I ended my post on Gabrielle Carey’s Only happiness here: In search of Elizabeth von Arnim with Carey’s point that, although at her death there was a belief that von Arnim’s work would live on, “her style of conventionally plotted novels, however rebellious, insightful or entertaining, soon went out of literary fashion”. This was because, claimed English novelist Frank Swinnerton, “her talent lay in fun, satirical portraiture, and farcical comedy” and these, he said, were ‘scorned by the “modern dilemma”‘. He was referring to Modernism, which, as Carey says, “didn’t believe in happiness” – and this, she added, is a value that has carried through to today.
Modernist writer, Albert Camus, for example, wrote
Man stands face to face with the irrational. He feels within him his longing for happiness and for reason. The absurd is born of this confrontation between the human need and the unreasonable silence of the world. (1 January 1942)
Anyhow, Carey writes just a little more about this issue of our focus on gloom. She quotes literary theorist Terry Eagleton from his 2015 book Hope without optimism. Eagleton comments that it can be “arresting” when contemporary novels “fail to be suitably downbeat”. He said that for a contemporary novel to end on a “joyfully transformative note” – as Jose Saramago’s Blindness does – “is almost as audacious as if Pride and Prejudice were to conclude with a massacre of the Bennet sisters”. Love his example of course.
Eagleton goes on to say that
In this era of modernity, gloom appears a more sophisticated stance than cheerfulness.
Carey picks up this idea, suggesting that this attitude is the key to von Arnim’s demise. She says:
It has become more respectable to be depressed, an attitude that signals virtue, and almost socially irresponsible to be happy – a state that is associated with vacuousness. After all, if you aren’t depressed by the mess the world is in – ravaged by fire, flood and plague – you are clearly insensitive or uninformed. Perhaps that is precisely why no one reads her novels anymore, because amid our infatuation with darkness, being cheerful has become not only unsophisticated but morally suspect.

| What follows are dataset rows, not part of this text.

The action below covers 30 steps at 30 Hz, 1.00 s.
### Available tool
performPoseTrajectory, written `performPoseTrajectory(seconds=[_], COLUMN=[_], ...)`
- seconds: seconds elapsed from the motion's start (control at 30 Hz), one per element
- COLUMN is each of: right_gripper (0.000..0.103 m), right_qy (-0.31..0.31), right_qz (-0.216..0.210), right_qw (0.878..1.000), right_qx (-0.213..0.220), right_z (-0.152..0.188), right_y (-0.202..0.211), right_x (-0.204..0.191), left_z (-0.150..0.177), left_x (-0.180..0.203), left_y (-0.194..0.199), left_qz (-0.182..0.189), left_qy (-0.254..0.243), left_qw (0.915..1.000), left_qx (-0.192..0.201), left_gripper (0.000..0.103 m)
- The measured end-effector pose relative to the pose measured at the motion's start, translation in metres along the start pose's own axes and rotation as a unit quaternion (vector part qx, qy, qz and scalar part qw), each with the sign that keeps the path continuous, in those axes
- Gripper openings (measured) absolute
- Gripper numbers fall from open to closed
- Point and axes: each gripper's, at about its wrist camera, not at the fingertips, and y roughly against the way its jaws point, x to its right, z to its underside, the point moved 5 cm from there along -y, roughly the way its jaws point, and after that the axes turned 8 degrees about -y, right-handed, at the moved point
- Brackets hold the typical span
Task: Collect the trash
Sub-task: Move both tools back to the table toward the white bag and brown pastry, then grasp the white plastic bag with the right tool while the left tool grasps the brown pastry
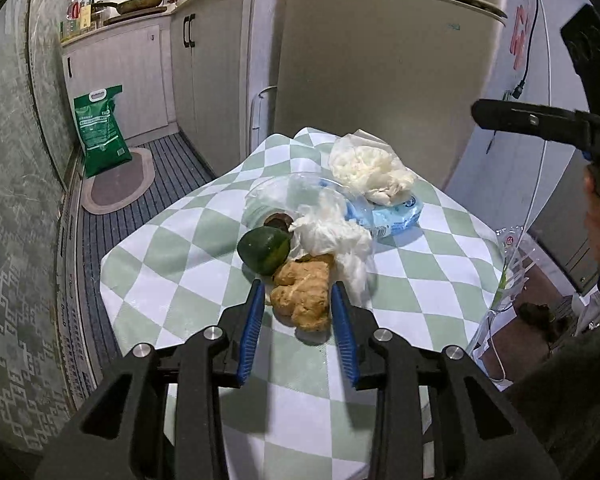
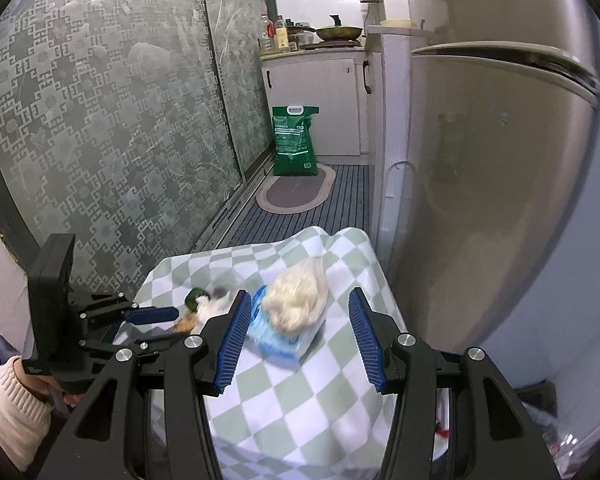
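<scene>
Jaws straddle ginger [image 1: 303, 295], level.

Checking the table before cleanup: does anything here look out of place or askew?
Yes. The checkered tablecloth bunches up at its far edge beside the fridge. Scraps sit heaped mid-table: ginger piece between the open left claw, crumpled plastic.

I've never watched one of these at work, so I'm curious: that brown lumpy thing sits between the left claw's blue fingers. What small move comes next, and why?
Probably closing the left gripper on the brown lump. Its blue fingers already flank the lump on both sides, with gaps left, so it looks unsqueezed and sits on the checkered cloth. The right gripper hangs open above the blue packet.
</scene>
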Motion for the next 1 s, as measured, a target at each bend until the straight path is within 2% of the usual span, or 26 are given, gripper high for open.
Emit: performPoseTrajectory(seconds=[0.3, 0.33, 0.37, 0.4, 0.47, 0.6, 0.8, 0.83, 0.87, 1.0], right_gripper=[0.052, 0.053, 0.059, 0.062, 0.065, 0.065, 0.065, 0.063, 0.055, 0.037], right_qy=[-0.01, -0.008, -0.006, -0.004, 0.0, 0.007, -0.016, -0.016, -0.014, -0.002], right_qz=[-0.004, -0.005, -0.005, -0.005, -0.005, 0.002, -0.001, -0.001, -0.001, 0.017], right_qw=[1.0, 1.0, 1.0, 1.0, 1.0, 0.999, 0.999, 0.999, 0.999, 0.997], right_qx=[-0.018, -0.02, -0.02, -0.02, -0.027, -0.038, -0.044, -0.047, -0.049, -0.071], right_z=[-0.001, 0.0, 0.001, 0.002, 0.006, 0.011, 0.007, 0.007, 0.007, 0.013], right_y=[-0.023, -0.025, -0.029, -0.032, -0.042, -0.06, -0.077, -0.08, -0.082, -0.095], right_x=[0.015, 0.014, 0.014, 0.013, 0.011, 0.006, 0.006, 0.005, 0.004, 0.001], left_z=[-0.001, -0.001, -0.001, -0.001, -0.001, -0.001, 0.001, 0.002, 0.002, 0.003], left_x=[0.0, 0.0, 0.0, 0.0, -0.001, -0.005, -0.002, -0.002, -0.001, -0.002], left_y=[-0.014, -0.015, -0.016, -0.017, -0.017, -0.016, -0.002, 0.002, 0.005, 0.016], left_qz=[0.007, 0.009, 0.013, 0.013, 0.01, 0.019, 0.023, 0.026, 0.029, 0.033], left_qy=[0.001, 0.002, 0.003, 0.002, 0.007, 0.021, 0.022, 0.024, 0.026, 0.033], left_qw=[0.9999, 0.9998, 0.9998, 0.9998, 0.9999, 0.9996, 0.9993, 0.9991, 0.9988, 0.9981], left_qx=[-0.014, -0.015, -0.014, -0.012, -0.009, 0.001, 0.019, 0.024, 0.028, 0.042], left_gripper=[0.038, 0.044, 0.045, 0.044, 0.032, 0.032, 0.032, 0.032, 0.032, 0.032])
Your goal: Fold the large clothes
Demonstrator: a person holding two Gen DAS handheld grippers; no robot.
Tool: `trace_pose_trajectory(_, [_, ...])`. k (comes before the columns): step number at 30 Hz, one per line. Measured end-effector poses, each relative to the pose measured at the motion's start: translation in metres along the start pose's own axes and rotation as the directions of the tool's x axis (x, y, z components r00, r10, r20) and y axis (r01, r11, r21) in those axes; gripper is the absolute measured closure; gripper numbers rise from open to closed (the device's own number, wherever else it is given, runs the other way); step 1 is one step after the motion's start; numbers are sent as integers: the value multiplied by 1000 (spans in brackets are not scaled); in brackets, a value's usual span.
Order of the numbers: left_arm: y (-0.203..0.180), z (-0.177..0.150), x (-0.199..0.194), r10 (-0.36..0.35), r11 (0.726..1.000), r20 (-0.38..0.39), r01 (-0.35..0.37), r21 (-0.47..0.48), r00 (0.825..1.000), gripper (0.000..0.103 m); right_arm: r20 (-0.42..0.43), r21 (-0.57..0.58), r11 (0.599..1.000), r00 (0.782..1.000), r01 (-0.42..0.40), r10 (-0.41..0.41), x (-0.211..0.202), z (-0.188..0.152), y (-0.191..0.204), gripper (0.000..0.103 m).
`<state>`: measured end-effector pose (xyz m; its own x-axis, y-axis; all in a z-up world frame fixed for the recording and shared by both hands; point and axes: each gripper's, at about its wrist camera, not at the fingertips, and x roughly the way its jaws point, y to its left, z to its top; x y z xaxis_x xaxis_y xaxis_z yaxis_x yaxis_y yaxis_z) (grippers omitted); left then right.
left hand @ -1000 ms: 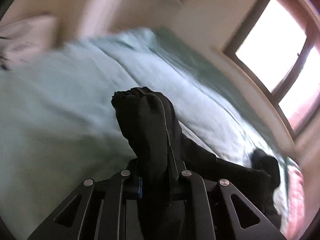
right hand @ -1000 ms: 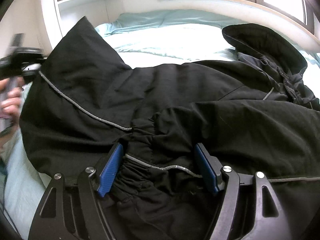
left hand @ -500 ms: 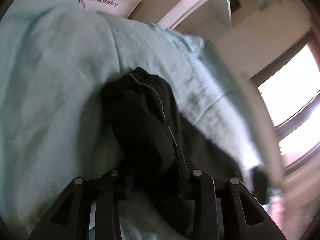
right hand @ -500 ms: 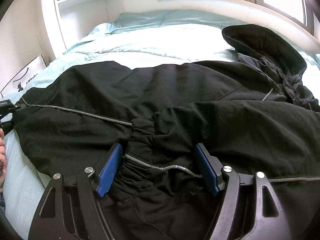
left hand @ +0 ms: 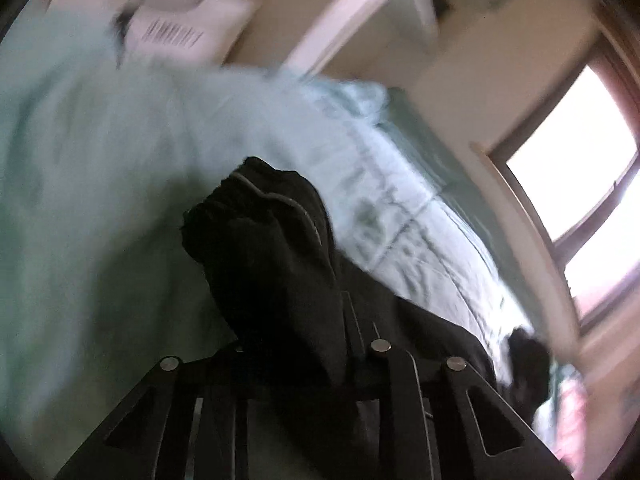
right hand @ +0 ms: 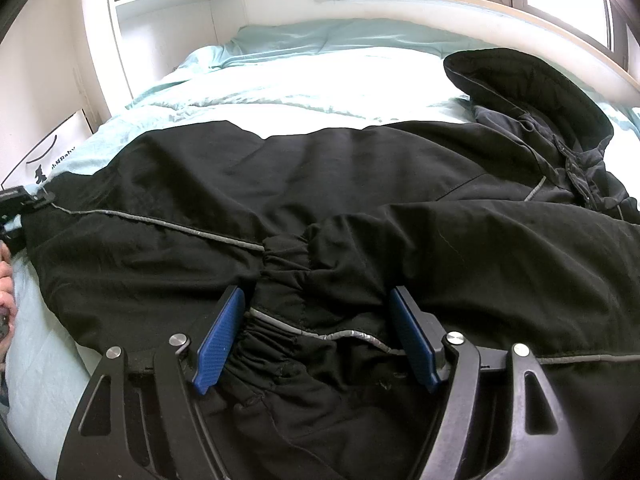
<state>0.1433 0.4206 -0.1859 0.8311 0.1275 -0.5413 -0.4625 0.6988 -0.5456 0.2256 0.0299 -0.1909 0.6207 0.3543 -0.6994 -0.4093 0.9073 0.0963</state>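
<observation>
The left gripper (left hand: 304,344) pinches the soft, limp black jacket (right hand: 360,200) hem, while the right gripper (right hand: 316,336) stands open around the cuff, probably a good place to grasp

One printed sign, only partly legible.

In the right wrist view, a white bag or board (right hand: 52,152) leaning beside the bed carries a small black figure, a curved line and lettering that ends in "Baby"; the characters before it are too small to make out. In the left wrist view the same white item (left hand: 176,32) shows only smeared dark strokes, perhaps that same lettering.
</observation>
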Motion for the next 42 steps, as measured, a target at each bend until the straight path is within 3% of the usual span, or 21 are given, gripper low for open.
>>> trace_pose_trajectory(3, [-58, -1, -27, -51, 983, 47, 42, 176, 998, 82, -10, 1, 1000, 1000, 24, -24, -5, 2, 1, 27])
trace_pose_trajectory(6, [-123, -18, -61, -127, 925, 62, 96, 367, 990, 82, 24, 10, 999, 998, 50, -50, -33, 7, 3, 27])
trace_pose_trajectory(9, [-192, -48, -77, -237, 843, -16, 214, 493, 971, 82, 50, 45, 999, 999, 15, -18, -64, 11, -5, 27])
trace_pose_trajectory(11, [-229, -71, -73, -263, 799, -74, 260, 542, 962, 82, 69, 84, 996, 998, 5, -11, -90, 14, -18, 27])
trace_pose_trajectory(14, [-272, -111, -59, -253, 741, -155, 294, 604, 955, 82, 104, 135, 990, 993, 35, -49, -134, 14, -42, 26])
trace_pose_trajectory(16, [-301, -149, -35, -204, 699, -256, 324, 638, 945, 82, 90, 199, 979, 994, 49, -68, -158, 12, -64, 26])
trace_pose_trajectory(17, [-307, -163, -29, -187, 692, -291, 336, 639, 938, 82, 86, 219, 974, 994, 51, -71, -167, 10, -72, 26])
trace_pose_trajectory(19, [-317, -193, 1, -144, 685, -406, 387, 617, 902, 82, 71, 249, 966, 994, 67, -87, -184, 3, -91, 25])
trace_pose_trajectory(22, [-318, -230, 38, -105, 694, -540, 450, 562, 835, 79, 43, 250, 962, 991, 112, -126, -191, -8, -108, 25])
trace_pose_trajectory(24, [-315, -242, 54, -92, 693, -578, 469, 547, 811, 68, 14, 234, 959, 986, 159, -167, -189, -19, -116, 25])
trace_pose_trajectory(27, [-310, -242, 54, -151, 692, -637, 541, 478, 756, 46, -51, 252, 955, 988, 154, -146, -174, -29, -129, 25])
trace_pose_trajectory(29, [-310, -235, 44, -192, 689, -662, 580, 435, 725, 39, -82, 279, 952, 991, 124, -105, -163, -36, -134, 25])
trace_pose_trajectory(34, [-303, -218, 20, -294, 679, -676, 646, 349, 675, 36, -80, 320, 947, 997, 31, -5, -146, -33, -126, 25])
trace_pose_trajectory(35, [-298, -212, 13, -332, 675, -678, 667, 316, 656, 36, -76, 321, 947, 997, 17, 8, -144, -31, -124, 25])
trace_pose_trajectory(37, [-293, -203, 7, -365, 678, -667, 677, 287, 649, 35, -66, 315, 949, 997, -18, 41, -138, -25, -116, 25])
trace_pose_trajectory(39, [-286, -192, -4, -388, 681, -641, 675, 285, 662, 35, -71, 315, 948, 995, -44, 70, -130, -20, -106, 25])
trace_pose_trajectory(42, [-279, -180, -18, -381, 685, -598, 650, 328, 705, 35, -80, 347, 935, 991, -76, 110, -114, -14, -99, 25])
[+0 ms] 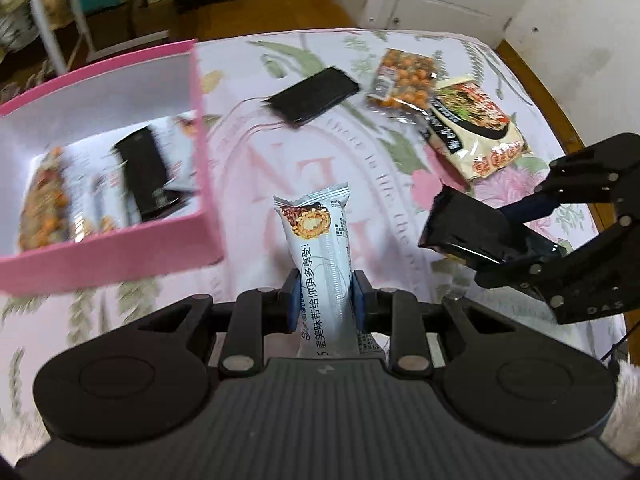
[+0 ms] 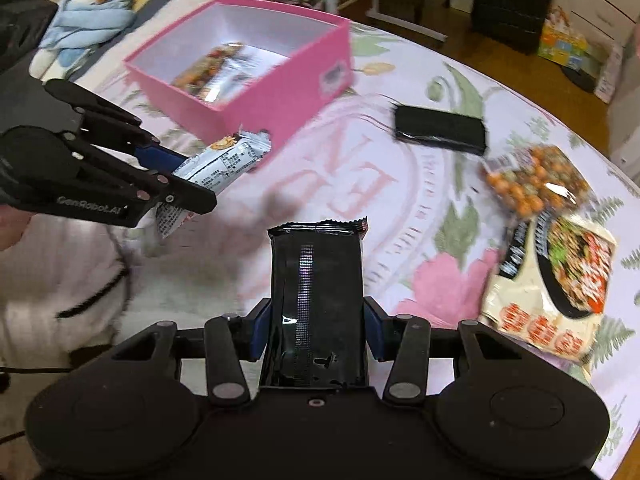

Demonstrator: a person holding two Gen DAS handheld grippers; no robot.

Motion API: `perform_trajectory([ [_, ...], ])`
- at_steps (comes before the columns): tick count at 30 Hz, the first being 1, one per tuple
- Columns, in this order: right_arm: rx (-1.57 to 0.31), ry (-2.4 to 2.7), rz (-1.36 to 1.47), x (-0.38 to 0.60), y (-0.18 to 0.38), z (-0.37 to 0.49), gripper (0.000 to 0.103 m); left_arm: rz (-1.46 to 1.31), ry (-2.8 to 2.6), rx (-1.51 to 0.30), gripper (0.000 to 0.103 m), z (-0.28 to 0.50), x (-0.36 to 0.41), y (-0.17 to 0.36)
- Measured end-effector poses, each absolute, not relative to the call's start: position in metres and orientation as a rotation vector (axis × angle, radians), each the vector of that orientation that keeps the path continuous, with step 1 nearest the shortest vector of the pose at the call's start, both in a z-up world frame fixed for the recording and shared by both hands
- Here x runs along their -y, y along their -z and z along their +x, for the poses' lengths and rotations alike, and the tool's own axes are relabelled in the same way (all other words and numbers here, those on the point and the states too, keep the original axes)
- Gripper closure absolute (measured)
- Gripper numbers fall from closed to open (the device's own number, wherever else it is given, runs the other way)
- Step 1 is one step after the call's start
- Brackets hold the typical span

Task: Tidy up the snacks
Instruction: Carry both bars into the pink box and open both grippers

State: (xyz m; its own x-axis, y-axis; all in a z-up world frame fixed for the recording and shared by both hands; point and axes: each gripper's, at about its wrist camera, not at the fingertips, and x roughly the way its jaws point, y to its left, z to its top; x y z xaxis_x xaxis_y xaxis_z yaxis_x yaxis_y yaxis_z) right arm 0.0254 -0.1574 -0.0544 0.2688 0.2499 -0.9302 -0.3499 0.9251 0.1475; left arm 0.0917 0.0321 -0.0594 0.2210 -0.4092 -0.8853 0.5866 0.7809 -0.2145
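Note:
My left gripper is shut on a white snack bar and holds it above the table, just right of the pink box. It also shows in the right wrist view with the white snack bar. My right gripper is shut on a black snack packet, held above the table; it also shows in the left wrist view with the black snack packet. The pink box holds several snacks.
On the floral tablecloth lie another black packet, a bag of orange coated nuts and a noodle packet. The round table's wooden edge curves at the right. A blue cloth lies beyond the box.

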Motion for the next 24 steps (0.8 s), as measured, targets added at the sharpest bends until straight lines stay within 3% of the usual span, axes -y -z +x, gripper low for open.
perform_trajectory([
  [15,-1.085,-0.554,-0.142,0.077,-0.003,0.061,0.051,0.074,0.602,-1.112,0.078,0.114,-0.118,0.003],
  [24,-0.868,-0.540,-0.175,0.036,0.010,0.129,0.051,0.069,0.448,-1.025,0.078,0.166,-0.149,0.002],
])
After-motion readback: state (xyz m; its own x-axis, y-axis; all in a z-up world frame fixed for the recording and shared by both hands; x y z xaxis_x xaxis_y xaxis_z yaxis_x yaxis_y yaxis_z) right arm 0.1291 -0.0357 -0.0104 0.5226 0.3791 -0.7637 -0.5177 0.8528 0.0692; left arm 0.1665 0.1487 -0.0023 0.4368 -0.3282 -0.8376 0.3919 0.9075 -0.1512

This made me stop and think … because, while most times have been difficult in one way or another, it does seem to be particularly so now. The pandemic, climate change, the current war in Ukraine, not to mention, in Australia, our government’s refusal to meet our First Nation’s people half-way, their inflexible hard-hearted policy regarding refugees and asylum-seekers, and the continuing violence against women, are all a bit overwhelming. No wonder we feel gloomy.
But, here’s the thing. My personal life here and now is going OK. Of course I’m concerned about all the things I’ve just mentioned – I’d be “insensitive” and “uninformed” if I weren’t – but in my daily life they are (with perhaps the exception of the pandemic) “just” concerns. What I mean by this is that I have the luxury of choosing whether to worry about them or not, rather than that they are issues that spoil my generally comfortable life. It should therefore, theoretically speaking, be easy for me to be cheerful. This is something that, coincidentally, I’ve been pondering rather a lot lately, so Carey’s comment hit a nerve. I DO feel it would be “morally suspect” of me to be cheerful.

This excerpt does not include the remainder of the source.